ヒズ・ガール・フライデー(1940年製作の映画)
4.0
今まで見てきた映画で一番スピード感のある作品かもしれない。ノンストップで滑らかなショット間、シーン間の繋ぎ、猥雑な新聞社の中での大量の被写体が過ぎ去っていく横移動撮影、ひっきりなしに早口で繰り広げられるセリフの応酬が相まって、凄まじいリズムを作り出している。92分という短い上映時間でありながら、密度が高過ぎて若干疲労するほどだった。

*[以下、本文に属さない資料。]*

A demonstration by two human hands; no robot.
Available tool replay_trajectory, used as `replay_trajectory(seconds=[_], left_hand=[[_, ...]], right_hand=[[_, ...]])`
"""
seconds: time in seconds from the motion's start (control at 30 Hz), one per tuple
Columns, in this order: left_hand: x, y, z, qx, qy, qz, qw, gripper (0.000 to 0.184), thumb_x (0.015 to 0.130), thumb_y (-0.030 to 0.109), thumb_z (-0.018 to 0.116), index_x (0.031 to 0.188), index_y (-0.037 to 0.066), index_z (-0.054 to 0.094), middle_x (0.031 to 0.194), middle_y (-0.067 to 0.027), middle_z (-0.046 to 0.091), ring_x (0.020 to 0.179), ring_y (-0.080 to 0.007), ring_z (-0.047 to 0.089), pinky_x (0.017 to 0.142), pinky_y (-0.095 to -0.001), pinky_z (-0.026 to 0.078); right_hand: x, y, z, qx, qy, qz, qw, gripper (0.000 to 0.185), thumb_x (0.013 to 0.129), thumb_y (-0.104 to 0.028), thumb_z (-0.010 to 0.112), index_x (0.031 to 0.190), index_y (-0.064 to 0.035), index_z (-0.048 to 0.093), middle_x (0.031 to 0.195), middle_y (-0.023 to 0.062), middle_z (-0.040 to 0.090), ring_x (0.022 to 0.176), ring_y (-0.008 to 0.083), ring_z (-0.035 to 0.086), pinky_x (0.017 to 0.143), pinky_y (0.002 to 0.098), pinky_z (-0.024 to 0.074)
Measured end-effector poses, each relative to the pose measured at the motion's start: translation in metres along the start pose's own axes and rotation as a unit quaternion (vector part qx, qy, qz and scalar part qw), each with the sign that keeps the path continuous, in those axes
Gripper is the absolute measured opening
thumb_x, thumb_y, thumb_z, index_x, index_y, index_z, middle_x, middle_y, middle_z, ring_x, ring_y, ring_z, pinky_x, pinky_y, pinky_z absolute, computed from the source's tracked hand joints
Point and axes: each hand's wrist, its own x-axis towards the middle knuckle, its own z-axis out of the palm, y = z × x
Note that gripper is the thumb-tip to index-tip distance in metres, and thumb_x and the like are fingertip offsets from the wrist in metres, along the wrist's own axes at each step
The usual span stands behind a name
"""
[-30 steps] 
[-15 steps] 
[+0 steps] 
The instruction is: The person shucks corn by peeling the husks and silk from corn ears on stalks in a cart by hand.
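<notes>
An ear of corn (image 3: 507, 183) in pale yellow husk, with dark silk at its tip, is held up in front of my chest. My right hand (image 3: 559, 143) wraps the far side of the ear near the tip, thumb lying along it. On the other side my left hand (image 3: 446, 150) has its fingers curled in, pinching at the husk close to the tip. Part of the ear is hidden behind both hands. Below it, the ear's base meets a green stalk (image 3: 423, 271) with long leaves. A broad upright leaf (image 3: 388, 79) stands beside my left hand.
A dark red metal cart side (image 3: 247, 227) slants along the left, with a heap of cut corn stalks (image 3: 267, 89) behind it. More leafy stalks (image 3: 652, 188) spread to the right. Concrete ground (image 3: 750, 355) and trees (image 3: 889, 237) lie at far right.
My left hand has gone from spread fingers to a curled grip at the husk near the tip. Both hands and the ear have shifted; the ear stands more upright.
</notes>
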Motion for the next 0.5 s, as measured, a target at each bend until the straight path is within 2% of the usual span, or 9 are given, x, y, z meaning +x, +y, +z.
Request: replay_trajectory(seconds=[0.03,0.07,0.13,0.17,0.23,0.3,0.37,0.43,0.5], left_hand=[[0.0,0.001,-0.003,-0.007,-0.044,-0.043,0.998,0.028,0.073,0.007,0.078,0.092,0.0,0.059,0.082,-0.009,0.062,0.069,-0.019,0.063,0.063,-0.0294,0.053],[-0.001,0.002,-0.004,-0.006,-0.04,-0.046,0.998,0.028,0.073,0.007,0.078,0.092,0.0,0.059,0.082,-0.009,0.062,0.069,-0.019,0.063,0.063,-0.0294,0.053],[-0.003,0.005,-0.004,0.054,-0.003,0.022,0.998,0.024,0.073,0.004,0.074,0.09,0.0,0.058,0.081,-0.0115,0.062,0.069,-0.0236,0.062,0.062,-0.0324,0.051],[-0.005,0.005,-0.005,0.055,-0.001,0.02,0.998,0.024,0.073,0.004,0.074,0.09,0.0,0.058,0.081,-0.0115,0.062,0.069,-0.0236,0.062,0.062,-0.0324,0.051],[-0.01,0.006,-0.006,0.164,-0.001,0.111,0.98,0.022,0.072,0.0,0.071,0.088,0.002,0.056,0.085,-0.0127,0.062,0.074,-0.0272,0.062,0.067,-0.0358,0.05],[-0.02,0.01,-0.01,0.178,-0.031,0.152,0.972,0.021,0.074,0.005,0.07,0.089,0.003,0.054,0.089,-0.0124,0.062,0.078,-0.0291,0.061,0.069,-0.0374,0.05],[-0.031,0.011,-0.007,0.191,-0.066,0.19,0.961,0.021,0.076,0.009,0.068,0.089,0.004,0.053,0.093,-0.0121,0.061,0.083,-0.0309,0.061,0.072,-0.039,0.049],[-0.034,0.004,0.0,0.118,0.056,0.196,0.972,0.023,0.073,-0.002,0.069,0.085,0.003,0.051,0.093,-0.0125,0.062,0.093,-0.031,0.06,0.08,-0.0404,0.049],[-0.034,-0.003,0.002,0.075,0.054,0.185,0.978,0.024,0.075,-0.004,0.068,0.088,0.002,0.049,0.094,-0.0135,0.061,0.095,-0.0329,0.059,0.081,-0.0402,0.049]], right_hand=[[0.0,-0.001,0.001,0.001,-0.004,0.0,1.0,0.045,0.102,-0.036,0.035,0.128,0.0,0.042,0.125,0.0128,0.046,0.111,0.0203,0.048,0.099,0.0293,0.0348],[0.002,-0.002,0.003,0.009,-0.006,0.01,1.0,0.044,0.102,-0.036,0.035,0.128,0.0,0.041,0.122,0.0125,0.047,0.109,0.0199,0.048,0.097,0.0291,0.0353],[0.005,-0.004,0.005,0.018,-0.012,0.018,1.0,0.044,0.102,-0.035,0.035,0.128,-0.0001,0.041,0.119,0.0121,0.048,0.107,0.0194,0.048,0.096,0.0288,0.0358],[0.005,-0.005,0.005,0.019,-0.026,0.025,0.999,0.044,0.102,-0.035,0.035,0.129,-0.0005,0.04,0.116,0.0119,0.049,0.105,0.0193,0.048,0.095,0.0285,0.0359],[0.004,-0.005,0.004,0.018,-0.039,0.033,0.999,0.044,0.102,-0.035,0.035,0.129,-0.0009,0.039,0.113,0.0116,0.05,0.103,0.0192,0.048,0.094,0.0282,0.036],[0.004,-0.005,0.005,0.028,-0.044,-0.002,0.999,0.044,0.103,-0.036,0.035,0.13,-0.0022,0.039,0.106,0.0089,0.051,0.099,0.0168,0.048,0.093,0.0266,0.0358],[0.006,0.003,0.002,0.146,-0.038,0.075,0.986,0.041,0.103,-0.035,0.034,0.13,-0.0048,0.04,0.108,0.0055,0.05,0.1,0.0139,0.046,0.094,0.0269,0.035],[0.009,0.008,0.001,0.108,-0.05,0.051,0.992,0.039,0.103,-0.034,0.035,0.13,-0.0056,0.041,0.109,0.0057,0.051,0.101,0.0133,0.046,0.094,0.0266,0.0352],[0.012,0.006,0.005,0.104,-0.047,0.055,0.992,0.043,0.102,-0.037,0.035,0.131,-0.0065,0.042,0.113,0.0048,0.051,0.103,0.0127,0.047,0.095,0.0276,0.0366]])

本作のケーリー・グラントはなかなかの異常者で、建物に放火して重い机を消防士に運ばせようかなどというセリフがめちゃくちゃで笑ってしまう。ラルフ・ベラミーが演じるヒロインの婚約者を「ラルフ・ベラミーに似たやつだ」と表現するセリフなどメタで面白い。
ジーン・ロックハートは「死刑執行人もまた死す」と同様に卑小で情けない敵役で、記憶に残る好演。
タイプライターを連打するロザリンド・ラッセルと電話に捲し立てるケーリー・グラントの挙動はセッションのようにすら見え、言葉がすれ違っていようが彼らの相性がバッチリであることを的確に示す。その状況の中でヒルディと婚約者の関係を悪化させるのも上手い。
机を三回叩く動作の回収から始まるクライマックスの畳み掛けとタイミングは圧倒的。婚約者による母親のスピーディな回収、記者達の顔面のフラッシュバック、偽札の発覚…「三つ数え」る動作は本作で先取りされていたのか。